The Long Walk to Freedom is a multi-generational living history project and exhibit that explores a crucial era of American history when ordinary people did extraordinary things. The project was created by Community Works with funds provided by a California Arts Council’s “Arts in Education Demonstration” grant.  Functioning largely as an educational vehicle by youth and for youth, the exhibit features photographs, archival materials, quotes, an interactive DVD and a 15-minute video that highlight the contributions of 12 civil rights activists who changed the face of our nation through their vision and valiance. The example of their lives provides our youth with a blueprint of activism for decades to come.
“The Long Walk to Freedom” makes history relevant to today’s youth and offers them a vision of how they can make a difference in their own communities by examining the youth movement of the 1960s. The exhibit is the culmination of an 18-month in-depth study by 60 students in the 11th grade at George Washington High School, a public high school in San Francisco. These students met and interviewed the 12 activists, studied their lives, and documented their experiences.
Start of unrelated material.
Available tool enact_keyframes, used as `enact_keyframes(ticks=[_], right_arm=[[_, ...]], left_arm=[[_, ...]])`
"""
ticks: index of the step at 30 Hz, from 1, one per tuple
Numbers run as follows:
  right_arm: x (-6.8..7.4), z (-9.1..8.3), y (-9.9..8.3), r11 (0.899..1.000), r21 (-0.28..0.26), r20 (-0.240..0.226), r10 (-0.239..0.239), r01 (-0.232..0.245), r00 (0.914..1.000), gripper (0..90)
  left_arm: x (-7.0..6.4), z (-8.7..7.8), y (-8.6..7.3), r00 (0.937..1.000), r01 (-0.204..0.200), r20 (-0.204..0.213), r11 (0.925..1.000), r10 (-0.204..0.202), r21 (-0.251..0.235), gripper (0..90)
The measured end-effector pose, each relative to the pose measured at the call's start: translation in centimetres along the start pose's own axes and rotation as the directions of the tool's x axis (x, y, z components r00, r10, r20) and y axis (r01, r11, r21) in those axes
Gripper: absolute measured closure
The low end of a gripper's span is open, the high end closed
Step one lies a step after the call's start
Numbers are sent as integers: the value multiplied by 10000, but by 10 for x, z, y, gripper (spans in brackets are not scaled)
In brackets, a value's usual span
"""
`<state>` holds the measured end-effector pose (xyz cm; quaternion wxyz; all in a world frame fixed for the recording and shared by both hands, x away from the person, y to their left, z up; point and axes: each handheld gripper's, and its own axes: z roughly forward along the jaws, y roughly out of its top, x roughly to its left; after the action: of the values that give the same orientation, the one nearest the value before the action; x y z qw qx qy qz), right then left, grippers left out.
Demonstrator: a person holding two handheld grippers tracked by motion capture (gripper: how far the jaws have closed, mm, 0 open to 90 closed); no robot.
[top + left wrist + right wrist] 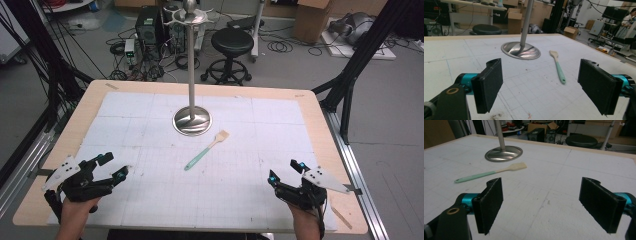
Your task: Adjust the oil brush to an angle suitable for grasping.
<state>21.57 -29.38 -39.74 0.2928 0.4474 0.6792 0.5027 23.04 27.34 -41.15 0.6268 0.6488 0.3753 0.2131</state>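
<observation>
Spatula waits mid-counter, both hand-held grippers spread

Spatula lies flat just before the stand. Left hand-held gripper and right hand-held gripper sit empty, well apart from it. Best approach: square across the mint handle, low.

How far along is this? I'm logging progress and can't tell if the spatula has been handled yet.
Nothing looks done: the spatula lies flat on the white mat beside the stand's base, touched by nothing. In hand: nothing; the left gripper and right gripper sit open at the near corners. Left: probably reaching, grasping and moving the spatula, perhaps onto the stand's top hooks.
</observation>
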Motion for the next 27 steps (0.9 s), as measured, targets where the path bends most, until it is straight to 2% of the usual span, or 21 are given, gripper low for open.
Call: enact_keyframes(ticks=[8, 9, 10, 11, 12, 13, 14, 15, 16, 17, 18, 19, 20, 21, 24, 25, 27], right_arm=[[-1, 11, 0, 9998, 120, -266, 190, -187, 9995, 184], [0, 19, 2, 9993, 211, -351, 306, -299, 9989, 184], [0, 19, 2, 9993, 211, -351, 306, -299, 9989, 184], [1, 29, 4, 9989, 367, -492, 296, -278, 9983, 185], [1, 29, 4, 9989, 367, -492, 296, -278, 9983, 185], [6, 39, 6, 9981, 591, -809, 213, -166, 9965, 252], [6, 39, 6, 9981, 591, -809, 213, -166, 9965, 252], [10, 49, 10, 9980, 637, -1158, 85, -12, 9932, 282], [10, 49, 10, 9980, 637, -1158, 85, -12, 9932, 282], [15, 60, 14, 9977, 683, -1401, 135, -40, 9900, 357], [15, 60, 14, 9977, 683, -1401, 135, -40, 9900, 357], [19, 71, 18, 9981, 576, -1692, -130, 230, 9855, 482], [19, 71, 18, 9981, 576, -1692, -130, 230, 9855, 482], [23, 84, 22, 9976, 592, -1917, -246, 366, 9811, 576], [26, 101, 28, 9971, 714, -2271, -88, 257, 9738, 768], [26, 101, 28, 9971, 714, -2271, -88, 257, 9738, 768], [31, 120, 34, 9941, 976, -2501, -225, 483, 9680, 896]], left_arm=[[1, 1, -1, 10000, 18, -52, 10000, -18, 89, 207], [1, 1, -1, 10000, 21, -53, 9999, -20, 113, 207], [1, 1, -1, 10000, 21, -53, 9999, -20, 113, 207], [1, 2, -2, 10000, -13, -8, 9999, 14, 160, 207], [1, 2, -2, 10000, -13, -8, 9999, 14, 160, 207], [0, 2, -2, 10000, -5, 26, 9998, 5, 185, 208], [0, 2, -2, 10000, -62, 48, 9997, 61, 241, 208], [0, 3, -3, 9999, -84, 136, 9992, 79, 379, 208], [0, 3, -3, 9999, -84, 136, 9992, 79, 379, 208], [0, 3, -4, 9998, -44, 170, 9992, 37, 410, 209], [0, 3, -4, 9998, -44, 170, 9992, 37, 410, 209], [1, 3, -4, 9999, -44, 145, 9992, 38, 401, 208], [1, 3, -4, 9999, -44, 145, 9992, 38, 401, 209], [1, 3, -4, 9999, 14, 133, 9993, -19, 385, 209], [2, 3, -4, 9999, 39, 135, 9991, -45, 415, 209], [2, 3, -4, 9999, 37, 136, 9991, -43, 432, 209], [3, 3, -4, 9999, 10, 152, 9990, -17, 453, 212]])
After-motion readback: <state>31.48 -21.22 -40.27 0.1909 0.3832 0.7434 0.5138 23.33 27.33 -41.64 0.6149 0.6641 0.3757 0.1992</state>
Inspired by the voices they were hearing, these young students learned research and interviewing techniques, conducted biographical studies and personal interviews, and wrote essays, letters, songs and videos.
The comprehensive educational project’s state-of-the-art exhibit includes a video introduction, an interactive DVD, historical photos, contemporary photographic portraits, archival materials, a graphic timeline (developed in collaboration with the Schomberg Research Center), guided tours, public forums, classroom workshops, curriculum materials and an exhibit guide.  It also features the young creators’ poignant impressions of the activists they interacted with.  The project is the centerpiece of Community Works’ oral history arts education programming that studies the lives of “local heroes” who are making a difference in their communities.  It introduces models of public service and community involvement.
Honorees include:  Robert Allen, Frances Beal, Janet Clinger, Bettie Mae Fikes, Jon Fromer, Matt Herron, Philip Hutchings, Yuri Kochiyama, Carlos Munoz, Willie B. Wazir Peacock, Eleanor Walden, and Cecil Williams- all of whom helped fight for racial equality in the 1960’s and are still making a difference today.